A history-making leap from the small screen: the first movie based on a TV show
In an age where recycled and repurposed properties are more commonplace than ever, nobody bats an eyelid these days when it’s announced a TV show is being rebooted as a feature film, or vice versa.
Even though the current ‘Golden Age’ of small-screen storytelling has been trundling along for two decades, name value and brand recognition are still at the forefront of studio minds.

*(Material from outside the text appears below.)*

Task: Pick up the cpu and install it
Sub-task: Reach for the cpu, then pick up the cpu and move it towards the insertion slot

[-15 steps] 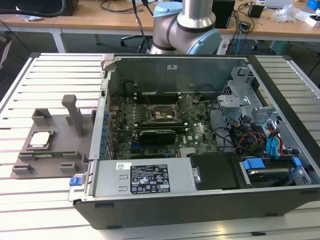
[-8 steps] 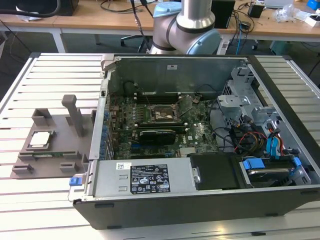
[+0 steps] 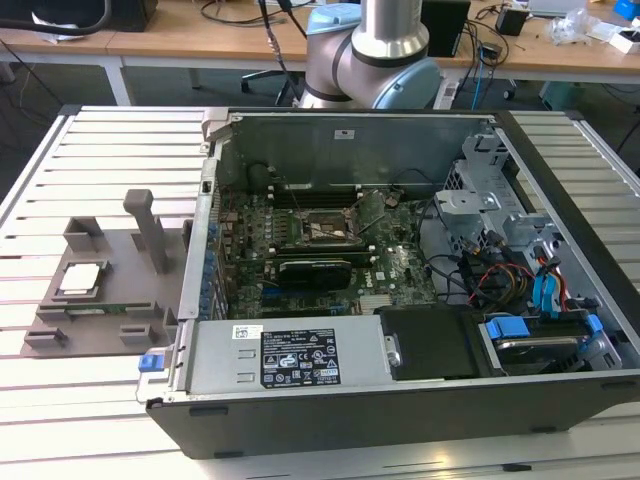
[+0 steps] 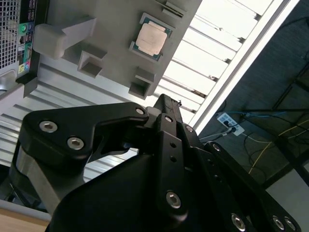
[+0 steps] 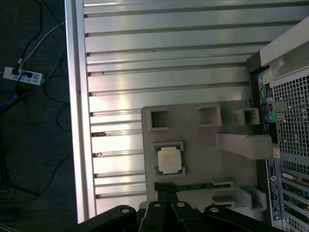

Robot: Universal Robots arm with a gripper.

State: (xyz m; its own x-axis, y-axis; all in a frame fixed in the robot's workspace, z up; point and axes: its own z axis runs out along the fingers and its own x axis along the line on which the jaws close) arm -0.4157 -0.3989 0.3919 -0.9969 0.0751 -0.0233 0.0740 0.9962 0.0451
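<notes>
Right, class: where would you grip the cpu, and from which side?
Pinch two opposite edges of the cpu, coming from straight above: it lies flat, metal top up, in a raised frame on the grey fixture plate, so sideways approaches look blocked.

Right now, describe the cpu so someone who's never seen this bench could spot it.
Find the open computer case; a grey fixture plate lies beside it, toward the exterior view's left. The cpu sits in a square recess on that plate, the sole flat, silvery square among grey blocks.
</notes>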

If a series has run its course but remains popular, then one of the easiest ways to capitalise on that untapped earning potential is to bring it to the big screen.
It’s a process that’s delivered the good, the bad, and the downright ugly to multiplexes around the world, ranging from the highs of 21 Jump Street, the entire Mission: Impossible franchise, The Fugitive, and The Naked Gun trilogy to the lows of 1998’s infamous The Avengers, M. Night Shyamalan’s notorious The Last Airbender, and Will Ferrell’s Land of the Lost.

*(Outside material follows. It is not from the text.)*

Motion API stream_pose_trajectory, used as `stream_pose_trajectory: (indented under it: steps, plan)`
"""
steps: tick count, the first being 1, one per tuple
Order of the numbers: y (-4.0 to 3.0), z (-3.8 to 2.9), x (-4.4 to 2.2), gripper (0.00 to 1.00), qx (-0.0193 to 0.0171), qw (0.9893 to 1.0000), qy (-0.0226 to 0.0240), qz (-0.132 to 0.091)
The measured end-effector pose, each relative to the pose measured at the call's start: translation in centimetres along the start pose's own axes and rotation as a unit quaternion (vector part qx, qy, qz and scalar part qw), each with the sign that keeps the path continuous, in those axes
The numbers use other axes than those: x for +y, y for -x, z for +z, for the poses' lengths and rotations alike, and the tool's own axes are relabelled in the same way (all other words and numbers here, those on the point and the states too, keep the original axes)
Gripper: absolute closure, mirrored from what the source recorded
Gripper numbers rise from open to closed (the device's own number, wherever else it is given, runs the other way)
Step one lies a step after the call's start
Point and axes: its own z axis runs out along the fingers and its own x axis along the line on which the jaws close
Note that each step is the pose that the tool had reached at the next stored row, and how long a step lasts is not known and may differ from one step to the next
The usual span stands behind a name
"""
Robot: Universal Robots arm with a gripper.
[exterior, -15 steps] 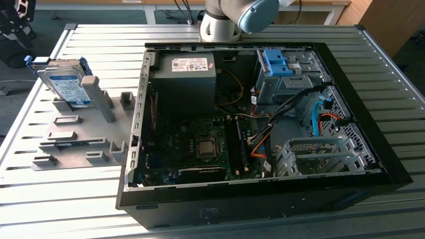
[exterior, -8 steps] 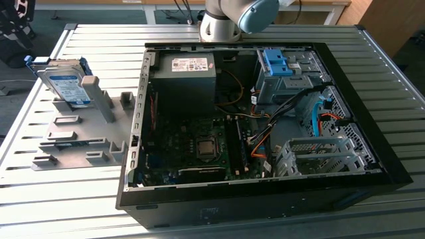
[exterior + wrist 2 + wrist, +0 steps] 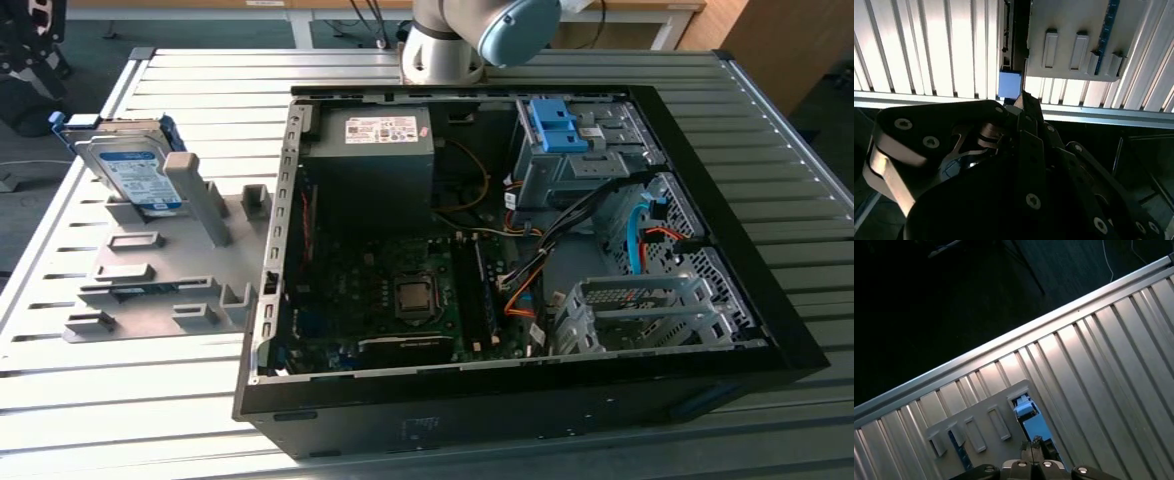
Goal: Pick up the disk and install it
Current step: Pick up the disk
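The disk (image 3: 134, 168), silver with a white-and-blue label and a blue frame, leans upright in a slot of the grey fixture (image 3: 147, 285) at the exterior view's left. In both wrist views a blue corner of the disk (image 3: 1034, 429) (image 3: 1009, 84) shows just past my fingertips, against the fixture (image 3: 979, 422) (image 3: 1069, 35). My gripper (image 3: 1031, 446) (image 3: 1023, 98) hangs above it, apart from it, with the fingers pressed together and nothing between them. The arm (image 3: 461, 40) rises behind the open computer case (image 3: 747, 330).
The case lies open on the slatted metal table (image 3: 120, 400), with the motherboard, power supply (image 3: 374, 160) and cables exposed. A grey drive bay (image 3: 594, 165) with a blue bracket (image 3: 554, 125) sits at the case's far corner. A perforated cage (image 3: 641, 310) stands nearer. The table edge (image 3: 1004, 342) drops to dark floor.
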Motion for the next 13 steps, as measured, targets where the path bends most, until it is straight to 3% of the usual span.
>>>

Somebody had to get there first, though, and it may come as a surprise to discover the first movie inspired by a TV show was released all the way back in 1954. Not only that, but it went on to become part of an expansive multimedia empire that spanned decades and underwent several reinventions.
The first iteration of police procedural Dragnet aired on radio between 1949 and 1957, which was followed by a TV series that stretched for eight seasons and 276 episodes from 1951 and 1959. Right in the middle of that run came director Jack Webb’s movie of the same name, which made history as the first feature-length adaptation of an episodic property.

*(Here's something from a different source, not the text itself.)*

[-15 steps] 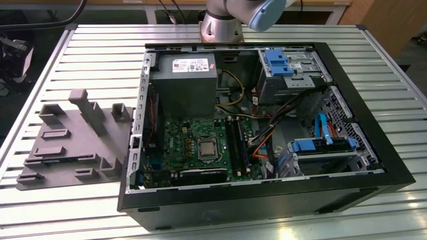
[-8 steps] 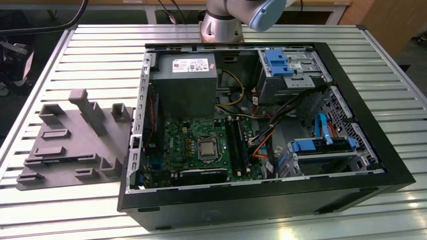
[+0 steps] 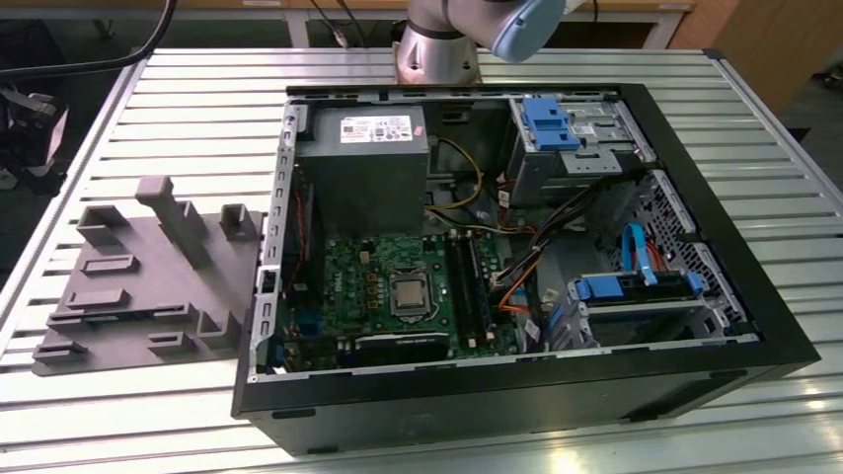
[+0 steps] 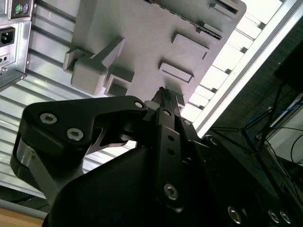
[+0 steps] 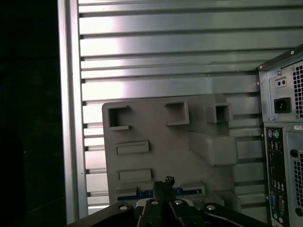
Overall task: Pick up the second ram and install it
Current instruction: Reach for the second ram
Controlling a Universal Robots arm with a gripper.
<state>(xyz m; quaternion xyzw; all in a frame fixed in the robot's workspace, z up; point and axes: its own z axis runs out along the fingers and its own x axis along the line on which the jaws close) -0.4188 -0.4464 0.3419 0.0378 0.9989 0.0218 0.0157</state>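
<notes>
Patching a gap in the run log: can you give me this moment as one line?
end effector: above gray fixture | second ram: on fixture, below end effector | PC case: open

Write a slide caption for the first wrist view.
Tool over the second ram at the gray fixture's edge, computer case alongside on the slatted table.

The tool (image 5: 164,183) hangs over the gray fixture (image 5: 156,127).
</notes>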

Webb also reprised his leading role of Joe Friday alongside familiar co-star Ben Alexander as Frank Smith, although the latter was the second to play the character, having initially replaced Herb Ellis on the small screen. There wasn’t much to write home about, with Dragnet pretty much an extended episode that didn’t seek to reinvent the wheel in any way, shape, or form, but it was nonetheless the very first of its kind.
A made-for-television sequel would release in 1966, while Dragnet would be revived again the following year for an additional four-season run. It was dusted off once more as a loving parody of the original format starring Dan Aykroyd and Tom Hanks, before it was brought back on TV in 1989 and again in 2003, although both of those reboots were canned after two seasons.
While the notion of nameworthy TV hits being transplanted to the silver screen feels like a decidedly modern phenomenon because it gained the highest level of prominence in the 21st century, it’s actually a staple practice that can trace its roots right back to one of the biggest cop shows of the 1950s.